Covid-19 levou artistas a procurarem outras profissões. Com a pandemia ainda a pairar, este ano não regressaram.
Corpo do artigo
"É bom este silêncio na tenda, dá-nos tempo para trabalhar. Mas só por um bocado", diz Joaquim Cardinali, enquanto cuida de não se sentar de costas para a pista, para não acicatar a má fortuna. Essa falta de sorte foi o caminho encetado no início de 2020. Depois do frenesim natalício de 2019, foi para a sua quinta perto da Figueira da Foz, de onde controla os circos entre Lisboa e Porto, para descansar, e não saiu mais. Seguiu-se um ano e nove meses sem trabalho, Agora, o seu circo Soledad Cardinali está de regresso a Matosinhos.
Para contornar a pandemia, algo que quatro gerações Cardinali nunca tinham vivido desde que vieram de Itália para o "paraíso" que era Portugal, Joaquim Cardinali teve de vender vários camiões. Os filhos foram trabalhar para fora; Iris regressou para este Natal, após um período como trapezista na Finlândia, para onde regressa em janeiro. "Estar lá foi uma pausa da covid", conta. O irmão, que estava com ela, não vem. "O meu filho está agora a trabalhar num dinner show na Alemanha, coisa chique", conta o pai Cardinali, com alguma picardia.
Com eles está Máximo Luftman, sete gerações circenses no sangue, uma família austríaca que também se rendeu a Portugal. Já foi trapezista e palhaço, atualmente é produtor de números de freestyle com motos: "Gosto de os organizar. Se não houvesse medo, risco e aventura não era circo". No dia em que conversámos está em Matosinhos, mas já esteve em Inglaterra e a seguir parte para a Áustria: "Em Viena ninguém pode entrar. Tenho de deixar os camiões e voltar".

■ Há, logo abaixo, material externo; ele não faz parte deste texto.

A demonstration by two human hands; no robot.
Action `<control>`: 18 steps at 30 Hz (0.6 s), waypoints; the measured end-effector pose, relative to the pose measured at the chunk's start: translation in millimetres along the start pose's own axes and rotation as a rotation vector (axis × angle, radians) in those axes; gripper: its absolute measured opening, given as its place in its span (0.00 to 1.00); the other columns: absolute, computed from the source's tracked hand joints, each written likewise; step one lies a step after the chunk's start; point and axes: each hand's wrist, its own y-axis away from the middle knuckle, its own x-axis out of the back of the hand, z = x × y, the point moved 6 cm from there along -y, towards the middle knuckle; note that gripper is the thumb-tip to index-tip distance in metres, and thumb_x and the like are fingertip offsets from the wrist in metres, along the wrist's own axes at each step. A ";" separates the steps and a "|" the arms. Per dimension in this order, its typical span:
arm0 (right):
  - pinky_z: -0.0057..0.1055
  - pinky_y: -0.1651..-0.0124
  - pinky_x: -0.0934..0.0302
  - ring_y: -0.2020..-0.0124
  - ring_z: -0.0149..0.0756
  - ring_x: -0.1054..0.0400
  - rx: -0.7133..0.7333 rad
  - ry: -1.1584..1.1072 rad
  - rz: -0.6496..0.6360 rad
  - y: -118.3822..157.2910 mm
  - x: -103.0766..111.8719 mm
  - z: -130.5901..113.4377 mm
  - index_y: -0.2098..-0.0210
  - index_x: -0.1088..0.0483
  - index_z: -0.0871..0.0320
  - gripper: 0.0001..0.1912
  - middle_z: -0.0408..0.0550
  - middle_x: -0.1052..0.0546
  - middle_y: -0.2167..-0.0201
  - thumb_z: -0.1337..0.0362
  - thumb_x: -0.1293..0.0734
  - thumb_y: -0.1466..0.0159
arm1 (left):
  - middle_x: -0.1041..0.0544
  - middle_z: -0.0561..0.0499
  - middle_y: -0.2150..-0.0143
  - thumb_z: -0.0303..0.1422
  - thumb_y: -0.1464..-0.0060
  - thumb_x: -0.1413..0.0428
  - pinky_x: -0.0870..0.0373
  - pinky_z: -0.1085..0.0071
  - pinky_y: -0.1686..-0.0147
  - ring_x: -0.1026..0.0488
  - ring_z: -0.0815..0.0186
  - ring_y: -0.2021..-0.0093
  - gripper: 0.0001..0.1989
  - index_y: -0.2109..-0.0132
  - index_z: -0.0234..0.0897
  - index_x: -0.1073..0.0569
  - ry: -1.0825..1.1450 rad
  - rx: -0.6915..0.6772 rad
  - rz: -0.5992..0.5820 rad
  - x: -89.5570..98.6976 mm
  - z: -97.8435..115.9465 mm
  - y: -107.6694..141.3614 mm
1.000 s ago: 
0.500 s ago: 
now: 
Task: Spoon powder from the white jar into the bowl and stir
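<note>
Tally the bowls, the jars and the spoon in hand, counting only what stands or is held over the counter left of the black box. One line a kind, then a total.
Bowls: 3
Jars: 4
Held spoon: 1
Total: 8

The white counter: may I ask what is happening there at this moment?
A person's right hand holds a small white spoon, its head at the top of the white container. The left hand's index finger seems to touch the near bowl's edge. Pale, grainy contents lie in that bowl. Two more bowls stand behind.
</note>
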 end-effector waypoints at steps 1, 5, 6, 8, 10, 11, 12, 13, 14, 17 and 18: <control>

Este ano, além dos cancelamentos que surgiram em catadupa "assim que António Costa começou o seu discurso", depararam-se com outro problema: não havia gente para trabalhar no circo. "Os artistas de circo são os homens dos mil e um ofícios. Foram para camionistas e serralheiros à espera que isto passe", conta Joaquim. A filha Iris anui e acrescenta: "Este trabalho não dá segurança nenhuma, pelo que preferem estar noutro trabalho fixo em que ao menos vão ganhando".
E o circo necessita de muita gente. Não só os que estão na pista mas também pessoal de manutenção e de logística. Atualmente, Joaquim Cardinali tem 30 pessoas a trabalhar em Matosinhos, mas isto só é possível porque este ano o circo é mais pequeno.
vender pipocas na rua
Do outro lado do Atlântico a história não difere, como dizem os Brasil Riders, em cena no Circo Coliseu Porto Ageas. Fabinho Araújo trabalhava num circo no Paraná. MacGyver Portugal provém de uma família circense de São Paulo e depois de uma carreira tradicional de circo, primeiro como trapezista, depois como palhaço, a pandemia deixou-os a vender algodão doce e pipocas na rua "para pôr comida na mesa".
Até que chegou o convite para Portugal. "Circo num teatro? Quanta honra!" Embarcaram para se reunirem no Globo da Morte. A eles juntou-se o português Filipe Gonçalves, que passou o último ano na construção civil; depois desta incursão no Circo do Coliseu portuense vai tentar "uma carreira na pastelaria, em Barcelona". Os três são unânimes, quer no Globo da Morte, quer na vida: "Parar é que nunca".
Estreias
Companhias que a pandemia precipitou
Se a covid-19 terminou com algumas carreiras no circo, também há quem tenha aproveitado este período para arrancar com projetos próprios. João Antunes (foto) tem 22 anos e em 2020 estava a terminar a formação no Instituto Nacional de Artes do Circo (INAC). Aceitou fazer uma animação no "Cascais é Natal" para angariar dinheiro para entrar num curso de Criação e Produção de Espetáculos, de onde nasceu a produção "Fragmentado" e, em maio, a companhia Caos. Lia Cabaço e Sofia Encarnação percorreram um caminho análogo: saídas do INAC e após passagem pelo Chapitô, criaram a Companhia Absurda. E já conseguiram vender alguns espetáculos, apesar das remarcações nos teatros, um dos maiores problemas que enfrentam.